Manufacuring Thermionic Power Chips

[MadMorlock]

Hello,

I'm new to this board, but I'd like to get some verification on an idea I'm working on.

In 2001, Eneco, a company owned and operated by Professors at MIT, delivered their "Power Chip", a semiconductor structure that delivers to the solid state realm the powers of a vacuum tube thermal diode.

However, their packaging technique has limited their ability to market the device. In the following 5 years, they still have not managed to make progress in this field.

I believe I may have found a solution to their manufacturing trouble, but I need verification from outside sources.

My idea is fairly basic. I want to rotate the diode interconnect assembly 90 degrees to bring it parallel to the substrate. This should make the process much easier to develop. Right now the device requires a laminating technique where the junctions are perpendicular to the substrate, which is very difficult to manufacture on such as small scale. I've included a couple pictures of broken open TECs (which use a perpendicular diode array manufacturing technique) as well as some lego designs of the new arrangement for visualization purposes. Please note that the final device would operate perpendicular to the heat source.

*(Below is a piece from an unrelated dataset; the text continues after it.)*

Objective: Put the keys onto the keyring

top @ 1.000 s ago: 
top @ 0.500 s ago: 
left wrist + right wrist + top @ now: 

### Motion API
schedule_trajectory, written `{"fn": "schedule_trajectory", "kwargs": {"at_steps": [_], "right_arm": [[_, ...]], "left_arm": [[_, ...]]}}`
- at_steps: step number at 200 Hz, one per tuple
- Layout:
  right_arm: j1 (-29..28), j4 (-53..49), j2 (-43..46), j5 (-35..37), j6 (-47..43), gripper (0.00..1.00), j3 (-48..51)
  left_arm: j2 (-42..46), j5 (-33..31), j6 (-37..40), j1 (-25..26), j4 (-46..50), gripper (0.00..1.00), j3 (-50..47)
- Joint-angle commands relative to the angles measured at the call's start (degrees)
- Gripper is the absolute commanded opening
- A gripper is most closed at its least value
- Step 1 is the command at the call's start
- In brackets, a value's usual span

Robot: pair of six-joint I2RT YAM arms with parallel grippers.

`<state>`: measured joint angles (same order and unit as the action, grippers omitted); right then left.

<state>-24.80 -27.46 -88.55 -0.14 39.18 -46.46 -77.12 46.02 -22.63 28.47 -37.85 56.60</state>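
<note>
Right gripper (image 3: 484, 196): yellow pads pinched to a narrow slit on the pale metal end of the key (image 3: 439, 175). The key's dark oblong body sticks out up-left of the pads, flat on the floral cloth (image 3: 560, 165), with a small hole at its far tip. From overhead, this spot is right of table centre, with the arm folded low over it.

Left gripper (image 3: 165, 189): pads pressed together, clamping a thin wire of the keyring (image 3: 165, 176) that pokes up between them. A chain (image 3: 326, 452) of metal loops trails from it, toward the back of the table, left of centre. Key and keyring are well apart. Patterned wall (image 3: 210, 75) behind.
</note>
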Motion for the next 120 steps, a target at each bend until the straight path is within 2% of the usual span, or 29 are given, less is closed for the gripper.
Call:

Please check out the images at

http://morlock.newdor.com/

Thank you for your time.

 

[IRstuff]

Frankly, I don't see that you invented anything that works. Heat flow runs parallel to current flow for a TEC. Your layout makes no physical sense.

TTFN

 

[nbucska]

Is this supposed to be a thermoelectric power source?
Why not use In-Sb Peltier elements?


Plesae read FAQ240-1032
My WEB: <

http://geocities.com/nbucska/>

 

[IRstuff]

It's supposed to be a better TE cooler/heater than bulk material devices because the tunnelling vacuum junction blocks thermal conduction. Since the bulk material can also be made thinner and more conductive, the net heat flow can be greater and more efficient.

However, the devices operate on the same general principles as the standard TE device, i.e., the current flow itself moves the heat. That makes putting the hot and cold surfaces parallel to the current flow a non-starter

TTFN

 

[MadMorlock]

You wouldn't see a temperature gradient in a powered version of this device?

I understood that the evolution of heat took place at the junction interconnects, not really inside the junction itself.

As for the hot and cold surfaces, they're still there, just dealing with hot and cold edges now instead.

 

[MadMorlock]

Sorry, I meant heat evolution takes place within the interconnect, not inside the junction or the ceramic substrate.

The internal design of each diode prevents return flow, but the heat evolves into a hot carrier electron or hot carrier hole at the interconnect as it begins to traverse the semiconductor.

Which means that in this design heat flow would still be running in parallel to the current flow, just perpendicular to the substrate.

 

[IRstuff]

No heat is generated; it's moved by the current. The purpose of the ceramic substrate is to remove heat from the diodes and to spread the heat for the heat sink. Your substrates are shown in the pictures to be paralleling the current flow, thereby shorting out and reversing the junctions' heat transfer process.

TTFN

 

[MadMorlock]

It only runs down to ambient.

It's designed to cool to room temperature.

Until that point, the thermal flow is always downhill.